7. The Commissioner (Appeals) has referred to the value of the PU fabrics and the value of zinc and has come to a finding that the value of the belts was below the raw material costing. We are afraid that such methodology adopted by the lower authorities cannot be upheld. The said issue stands discussed in detailed by the Tribunal in a recent decision in the case of Imperial Glass Emporium vs. CCE, Kanpur  2013 (297) ELT 49 (Tri. Del.) and stands rejected. Similarly, we note that the appellant has very categorically stated that the goods being sold at the website are genuine leather belts whereas the belts under consideration were PU belts. Admittedly, the leather belts cannot be compared with the PU belts. Similarly, reliance on NIDB data, without going into the details of the goods cannot be held to be appropriate. In fact, as per the declaration of law, the NIDB data cannot be made basis for the enhancement of the value. Reference in this regard can be made to the Tribunal order in the case of Commissioner of Customs, New Delhi vs. Nath International  2013 (289) ELT 305 (Tri. Del.). Further, the reference to the market enquiries wherein belts of Tuff Line was purchased at the cost of Rs. 80/- to Rs. 130/- per piece, by the Revenue officer cannot be held to be a relevant factor in absence of the details of the belts. Admittedly the belts, available in the market would be of various types and even a little difference would make lot of effect on the price range.

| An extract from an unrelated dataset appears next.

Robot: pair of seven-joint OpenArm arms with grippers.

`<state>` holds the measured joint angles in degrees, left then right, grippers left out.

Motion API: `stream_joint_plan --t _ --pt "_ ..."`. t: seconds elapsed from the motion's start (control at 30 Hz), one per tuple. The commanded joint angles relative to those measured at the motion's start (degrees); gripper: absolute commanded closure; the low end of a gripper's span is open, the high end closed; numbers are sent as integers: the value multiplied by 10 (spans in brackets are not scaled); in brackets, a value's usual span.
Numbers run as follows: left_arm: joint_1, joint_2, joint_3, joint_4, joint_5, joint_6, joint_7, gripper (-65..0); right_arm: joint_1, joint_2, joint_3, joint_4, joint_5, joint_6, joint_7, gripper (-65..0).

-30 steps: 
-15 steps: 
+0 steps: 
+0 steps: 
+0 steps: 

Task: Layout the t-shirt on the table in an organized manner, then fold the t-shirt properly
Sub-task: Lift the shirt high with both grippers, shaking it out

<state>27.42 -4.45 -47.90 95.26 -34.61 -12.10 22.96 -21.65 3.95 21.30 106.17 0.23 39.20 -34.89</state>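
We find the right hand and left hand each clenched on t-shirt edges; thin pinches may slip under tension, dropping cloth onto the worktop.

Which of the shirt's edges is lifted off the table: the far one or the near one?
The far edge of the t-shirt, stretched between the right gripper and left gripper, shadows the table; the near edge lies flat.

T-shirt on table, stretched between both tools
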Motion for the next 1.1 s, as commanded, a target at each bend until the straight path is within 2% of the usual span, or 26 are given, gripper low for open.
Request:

There is nothing in the said market enquiry to reveal that the belts purchased by the officers were of the same type, which stands imported by the appellant except the fact that the brand name was Tuff Line. Further, the same would reflect the retail sale price in India and would have no bearing on the wholesale price of the manufacturer.

8. In view of the foregoing and in the absence of any evidence on record to reflect upon the undervaluation of the goods, we set aside the impugned order and allow the appeal with consequential relief to the appellant.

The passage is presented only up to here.